## BRIEF
Only one stretch of the data should be retyped: the lines from the line containing "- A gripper" through the line containing "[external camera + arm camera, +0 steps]". Keep pictures out of it.

## PROVIDED MATERIAL
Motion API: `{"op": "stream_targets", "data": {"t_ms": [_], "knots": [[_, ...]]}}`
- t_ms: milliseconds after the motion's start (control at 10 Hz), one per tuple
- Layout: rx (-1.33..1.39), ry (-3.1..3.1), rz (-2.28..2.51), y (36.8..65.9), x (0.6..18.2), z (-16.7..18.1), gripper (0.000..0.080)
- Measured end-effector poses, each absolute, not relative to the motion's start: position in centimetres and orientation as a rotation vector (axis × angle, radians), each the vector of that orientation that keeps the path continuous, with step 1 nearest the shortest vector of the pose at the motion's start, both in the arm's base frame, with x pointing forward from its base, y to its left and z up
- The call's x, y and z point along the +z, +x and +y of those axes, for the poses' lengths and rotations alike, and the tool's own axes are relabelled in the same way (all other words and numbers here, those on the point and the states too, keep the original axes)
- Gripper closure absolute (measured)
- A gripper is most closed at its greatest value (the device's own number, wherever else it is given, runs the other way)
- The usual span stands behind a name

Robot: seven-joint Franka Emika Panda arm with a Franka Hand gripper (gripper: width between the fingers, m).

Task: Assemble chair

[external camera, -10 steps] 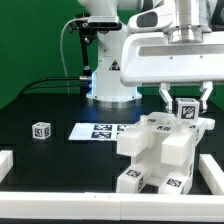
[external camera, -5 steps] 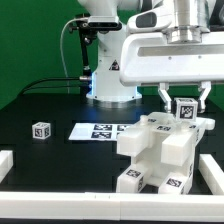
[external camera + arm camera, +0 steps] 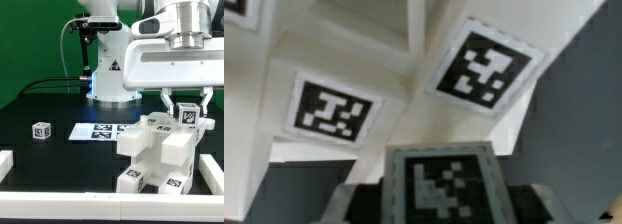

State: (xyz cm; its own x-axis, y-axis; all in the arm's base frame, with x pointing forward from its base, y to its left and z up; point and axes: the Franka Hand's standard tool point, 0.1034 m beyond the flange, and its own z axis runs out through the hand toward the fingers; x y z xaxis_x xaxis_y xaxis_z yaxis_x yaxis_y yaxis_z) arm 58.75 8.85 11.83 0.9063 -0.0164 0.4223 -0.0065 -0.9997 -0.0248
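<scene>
The partly built chair (image 3: 158,150) is a stack of white blocky pieces with square tags, at the exterior view's right. My gripper (image 3: 186,108) hangs right above its top, shut on a small white tagged chair piece (image 3: 187,114) that stands upright on the assembly. In the wrist view that piece (image 3: 441,185) fills the space between my dark fingers (image 3: 367,203), its tag facing the camera. Beyond it lie white faces of the chair carrying two more tags (image 3: 335,108). Where the held piece meets the chair is hidden.
A small white tagged cube (image 3: 40,130) lies alone at the exterior view's left. The marker board (image 3: 98,130) lies flat beside the chair. White border rails (image 3: 90,205) frame the black table. The robot's base (image 3: 110,75) stands behind.
The wrist above the gripper has turned a little. The held piece and the chair stay in the same place.
</scene>
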Motion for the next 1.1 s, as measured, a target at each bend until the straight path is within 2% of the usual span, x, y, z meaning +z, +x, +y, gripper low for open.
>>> {"op": "stream_targets", "data": {"t_ms": [800, 900, 1100], "knots": [[-0.738, -3.038, 0.012, 59.22, 11.65, 8.79, 0.0520], [-0.737, -3.038, 0.012, 59.22, 11.65, 8.79, 0.0423], [-0.737, -3.038, 0.012, 59.21, 11.63, 8.79, 0.0179]]}}
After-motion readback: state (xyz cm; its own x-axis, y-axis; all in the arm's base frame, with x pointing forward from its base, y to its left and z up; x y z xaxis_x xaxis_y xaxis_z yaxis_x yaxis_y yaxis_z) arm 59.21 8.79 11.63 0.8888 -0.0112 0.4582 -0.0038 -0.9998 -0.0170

## FINISHED EXERCISE
- A gripper is most closed at its greatest value (the device's own number, wherever else it is given, runs the other way)
- The usual span stands behind a name

Robot: seven-joint Franka Emika Panda arm with a Franka Hand gripper (gripper: width between the fingers, m).

Task: Assemble chair

[external camera, -10 steps] 
[external camera, -5 steps] 
[external camera + arm camera, +0 steps] 

The exercise closes with this answer.